WHAT THIS TASK INVOLVES:
Take the lines below beginning at the line that has "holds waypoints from" and stopping after the line that has "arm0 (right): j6", and print them exactly as they are, with no other lines.

MATERIAL PROVIDED:
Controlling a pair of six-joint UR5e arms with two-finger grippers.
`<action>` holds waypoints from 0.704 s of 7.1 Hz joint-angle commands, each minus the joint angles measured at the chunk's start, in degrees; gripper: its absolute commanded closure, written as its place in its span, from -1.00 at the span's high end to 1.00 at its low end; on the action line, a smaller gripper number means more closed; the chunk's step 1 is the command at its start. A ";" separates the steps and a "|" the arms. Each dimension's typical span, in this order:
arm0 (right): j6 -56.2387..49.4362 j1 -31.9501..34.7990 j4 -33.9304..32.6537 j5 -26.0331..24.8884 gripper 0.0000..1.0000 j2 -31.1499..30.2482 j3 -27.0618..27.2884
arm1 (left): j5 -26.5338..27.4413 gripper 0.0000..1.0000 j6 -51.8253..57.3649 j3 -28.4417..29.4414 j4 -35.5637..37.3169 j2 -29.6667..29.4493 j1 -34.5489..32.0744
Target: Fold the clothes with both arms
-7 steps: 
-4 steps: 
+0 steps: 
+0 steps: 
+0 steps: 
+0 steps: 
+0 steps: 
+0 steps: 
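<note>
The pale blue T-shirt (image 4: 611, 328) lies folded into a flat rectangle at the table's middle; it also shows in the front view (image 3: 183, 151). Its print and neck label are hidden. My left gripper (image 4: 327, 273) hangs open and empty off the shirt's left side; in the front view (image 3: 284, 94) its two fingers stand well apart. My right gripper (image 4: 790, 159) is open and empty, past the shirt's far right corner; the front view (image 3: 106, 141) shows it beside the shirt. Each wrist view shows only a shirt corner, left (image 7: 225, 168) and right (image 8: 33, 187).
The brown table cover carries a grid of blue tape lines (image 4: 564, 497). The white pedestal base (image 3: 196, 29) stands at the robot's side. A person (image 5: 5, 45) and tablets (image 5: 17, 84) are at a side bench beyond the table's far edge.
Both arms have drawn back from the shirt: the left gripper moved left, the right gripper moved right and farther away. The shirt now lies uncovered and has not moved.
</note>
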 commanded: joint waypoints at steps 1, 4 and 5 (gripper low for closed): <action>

EXERCISE OUTPUT:
`<action>` holds waypoints from 0.704 s of 7.1 Hz joint-angle commands, each minus the joint angles measured at the chunk's start, in degrees; gripper: its absolute commanded closure, written as its place in its span, from -1.00 at the span's high end to 1.00 at its low end; on the action line, a smaller gripper number means more closed; the chunk's step 1 is the command at its start. A ";" separates the steps and a "|" the arms. Each dimension's typical span, in this order:
arm0 (right): j6 -56.2387..49.4362 j1 -31.9501..34.7990 j4 -33.9304..32.6537 j5 -26.0331..24.8884 gripper 0.0000..1.0000 j2 -31.1499..30.2482 j3 -27.0618..27.2884

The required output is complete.